9. A method comprising:

sending, to a network node by a UE, a Synchronization Signal Block (SSB) adaptation request indicating a SSB periodicity in a time interval; and

receiving, from the network node by the UE, an acknowledge message in response to the SSB adaptation request.

10. The method of claim 9, further comprising:

receiving, from the network node by the UE, an indication message, the indication message comprising a physical random access channel (PRACH) preamble or a PRACH occasion for requesting the SSB periodicity, and

mapping, by the UE, the PRACH preamble or the PRACH occasion to the SSB periodicity.

11. The method of claim 9, wherein the SSB adaptation request is sent via message 1 or message 3.

12. The method of claim 9, wherein the SSB adaptation request is sent utilizing 3 bits in uplink control information (UCI).

13. The method of claim 9, wherein the UE is pre-configured with a set of potential SSB periodicities.

14. A user equipment (UE) comprising a processing circuit, the processing circuit being configured to perform:

identifying one paging frame of a plurality of paging frames or one paging occasion of a plurality of paging occasions in a paging frame, the plurality of paging frames being continuous in time instances in a beginning of a paging cycle, and the plurality of paging occasions being continuous in time instances in a beginning of the paging frame; and

receiving, from a network node, a paging message in at least one paging frame of the plurality of paging frames or at least one paging occasion of the plurality of paging occasions,

15. The UE of claim 14, wherein the plurality of paging frames is bundled in time domain, and the plurality of paging occasions is bundled in the time domain.

16. The UE of claim 14, wherein the plurality of paging frames is bundled in one or more consecutive frames within the paging cycle.

17. The UE of claim 14, wherein the plurality of paging occasions is bundled in a number of consecutive time slots within the paging frame.

18. The UE of claim 14, wherein the one paging frame of the plurality of paging frames is identified based on a UE identifier, a sum of a total number of the plurality of paging frames in the paging cycle, and a time domain offset of the paging cycle.
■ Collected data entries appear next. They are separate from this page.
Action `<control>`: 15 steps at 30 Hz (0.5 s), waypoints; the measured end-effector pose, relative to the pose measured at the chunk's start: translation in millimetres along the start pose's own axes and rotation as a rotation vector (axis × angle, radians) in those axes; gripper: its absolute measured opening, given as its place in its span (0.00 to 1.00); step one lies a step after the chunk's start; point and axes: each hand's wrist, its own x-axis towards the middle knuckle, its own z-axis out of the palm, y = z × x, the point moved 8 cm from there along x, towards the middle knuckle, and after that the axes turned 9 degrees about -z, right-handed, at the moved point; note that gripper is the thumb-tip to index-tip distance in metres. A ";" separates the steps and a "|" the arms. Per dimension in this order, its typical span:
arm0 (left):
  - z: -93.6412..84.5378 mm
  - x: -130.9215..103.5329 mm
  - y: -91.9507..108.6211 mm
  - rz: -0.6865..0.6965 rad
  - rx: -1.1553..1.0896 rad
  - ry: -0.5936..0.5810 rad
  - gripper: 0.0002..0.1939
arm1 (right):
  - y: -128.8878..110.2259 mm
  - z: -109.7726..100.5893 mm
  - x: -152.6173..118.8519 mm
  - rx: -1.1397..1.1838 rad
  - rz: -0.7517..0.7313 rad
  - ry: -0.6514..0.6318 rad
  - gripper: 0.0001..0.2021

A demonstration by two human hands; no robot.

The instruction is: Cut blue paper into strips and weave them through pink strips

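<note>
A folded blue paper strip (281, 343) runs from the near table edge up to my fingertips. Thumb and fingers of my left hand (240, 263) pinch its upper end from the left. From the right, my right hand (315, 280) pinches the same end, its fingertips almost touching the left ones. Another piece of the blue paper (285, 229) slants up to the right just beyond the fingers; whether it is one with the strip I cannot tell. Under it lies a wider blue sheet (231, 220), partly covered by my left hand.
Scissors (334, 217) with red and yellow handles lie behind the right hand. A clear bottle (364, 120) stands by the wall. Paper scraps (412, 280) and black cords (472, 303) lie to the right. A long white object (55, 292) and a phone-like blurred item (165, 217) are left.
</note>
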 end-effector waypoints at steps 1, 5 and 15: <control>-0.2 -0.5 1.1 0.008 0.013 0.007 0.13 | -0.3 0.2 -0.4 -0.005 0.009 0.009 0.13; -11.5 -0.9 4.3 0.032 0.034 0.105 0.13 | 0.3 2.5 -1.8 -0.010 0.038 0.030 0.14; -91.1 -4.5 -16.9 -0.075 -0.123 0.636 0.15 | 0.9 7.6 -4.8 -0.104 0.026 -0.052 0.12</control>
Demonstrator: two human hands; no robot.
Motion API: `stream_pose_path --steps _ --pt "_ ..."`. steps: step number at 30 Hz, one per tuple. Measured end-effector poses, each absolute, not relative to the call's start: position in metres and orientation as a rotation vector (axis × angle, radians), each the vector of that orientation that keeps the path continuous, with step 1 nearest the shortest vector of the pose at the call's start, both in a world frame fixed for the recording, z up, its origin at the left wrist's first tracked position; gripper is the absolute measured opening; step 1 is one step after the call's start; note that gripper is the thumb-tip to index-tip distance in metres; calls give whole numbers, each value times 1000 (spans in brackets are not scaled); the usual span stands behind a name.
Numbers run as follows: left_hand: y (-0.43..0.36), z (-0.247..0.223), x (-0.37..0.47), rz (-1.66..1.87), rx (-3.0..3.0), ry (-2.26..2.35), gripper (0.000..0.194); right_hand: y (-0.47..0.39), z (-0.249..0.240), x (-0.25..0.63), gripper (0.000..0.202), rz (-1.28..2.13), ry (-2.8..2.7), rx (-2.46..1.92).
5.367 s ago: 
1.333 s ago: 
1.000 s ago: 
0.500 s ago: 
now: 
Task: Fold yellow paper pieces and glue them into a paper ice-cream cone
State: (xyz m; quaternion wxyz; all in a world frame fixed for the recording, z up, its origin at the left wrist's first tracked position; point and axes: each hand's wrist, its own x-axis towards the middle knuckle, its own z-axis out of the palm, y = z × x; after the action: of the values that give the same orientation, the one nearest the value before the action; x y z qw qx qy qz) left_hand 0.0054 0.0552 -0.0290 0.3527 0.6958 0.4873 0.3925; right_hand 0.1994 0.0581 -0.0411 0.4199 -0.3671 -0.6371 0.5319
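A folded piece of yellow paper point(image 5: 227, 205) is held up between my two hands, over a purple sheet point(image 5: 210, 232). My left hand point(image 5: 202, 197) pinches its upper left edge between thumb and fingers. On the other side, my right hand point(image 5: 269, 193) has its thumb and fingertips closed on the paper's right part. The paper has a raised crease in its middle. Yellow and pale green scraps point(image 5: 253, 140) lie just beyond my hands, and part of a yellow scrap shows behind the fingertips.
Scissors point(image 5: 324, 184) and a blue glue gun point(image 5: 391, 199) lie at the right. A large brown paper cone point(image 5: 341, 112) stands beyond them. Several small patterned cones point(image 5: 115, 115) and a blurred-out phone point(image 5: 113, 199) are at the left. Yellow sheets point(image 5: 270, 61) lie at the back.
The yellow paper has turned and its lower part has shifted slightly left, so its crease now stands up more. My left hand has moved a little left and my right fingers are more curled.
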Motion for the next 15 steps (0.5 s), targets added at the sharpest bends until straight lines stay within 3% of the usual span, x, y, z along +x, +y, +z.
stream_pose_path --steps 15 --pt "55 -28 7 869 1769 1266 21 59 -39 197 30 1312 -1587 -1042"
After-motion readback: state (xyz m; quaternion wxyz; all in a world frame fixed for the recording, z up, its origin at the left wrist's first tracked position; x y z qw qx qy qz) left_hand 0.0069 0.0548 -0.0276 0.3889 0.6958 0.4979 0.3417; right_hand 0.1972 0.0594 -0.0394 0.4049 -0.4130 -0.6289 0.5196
19. The UE of claim 14, wherein a paging occasion index for the plurality of paging frames is determined based on a UE identifier, a total number of paging occasions in the one paging frame of the plurality of paging frames, and a total number of the plurality of paging frames in the paging cycle.

20. The UE of claim 19, wherein a paging occasion index for the plurality of paging occasions is determined based on a UE identifier and a total number of the plurality of paging occasions in the paging frame.